■ What needs to be done
Your task is to write out the entire listing exactly, omitting its pictures.

Start of Supplied information

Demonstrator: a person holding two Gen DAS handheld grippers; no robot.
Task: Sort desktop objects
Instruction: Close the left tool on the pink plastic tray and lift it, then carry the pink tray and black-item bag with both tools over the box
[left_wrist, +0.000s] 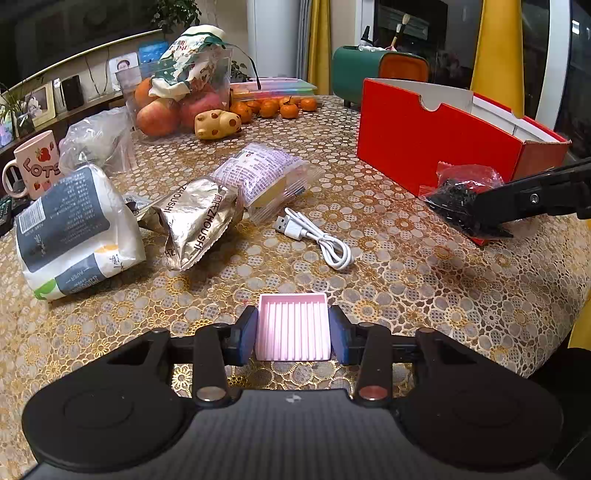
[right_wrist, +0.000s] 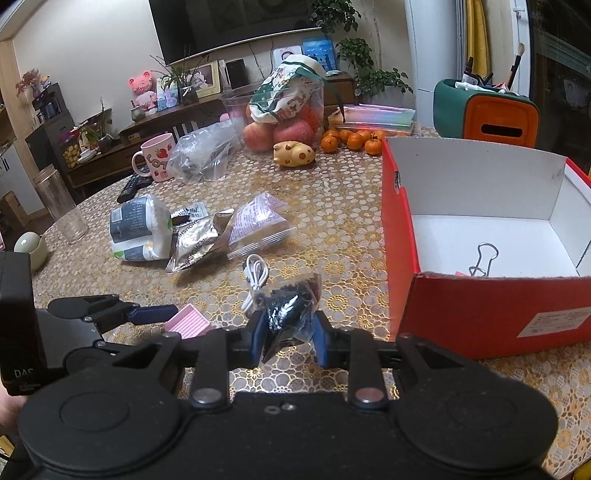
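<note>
Mid-sort beside the red box: right tool clamped on a dark packet, left tool clamped on a pink tray; next, probably lifting the packet over the box wall.

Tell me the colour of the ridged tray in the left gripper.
Pale pink ridged tray, clearest in the left wrist view.

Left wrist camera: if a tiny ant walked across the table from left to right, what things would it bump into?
Pink strawberry mug → white tissue pack → silver foil snack bag → white USB cable → red box → bag of small black parts, pinched by the right gripper.
</note>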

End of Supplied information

■ Task result
Demonstrator: a person holding two Gen DAS handheld grippers; no robot.
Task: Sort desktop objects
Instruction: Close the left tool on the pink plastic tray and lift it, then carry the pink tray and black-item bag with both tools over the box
[left_wrist, +0.000s] 
[right_wrist, +0.000s] 
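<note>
Mid-sort beside the red box: right tool clamped on a dark packet, left tool clamped on a pink tray; next, probably lifting the packet over the box wall.

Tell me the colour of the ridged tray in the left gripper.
Pale pink ridged tray, clearest in the left wrist view.

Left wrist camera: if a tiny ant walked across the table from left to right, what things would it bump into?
Pink strawberry mug → white tissue pack → silver foil snack bag → white USB cable → red box → bag of small black parts, pinched by the right gripper.
</note>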

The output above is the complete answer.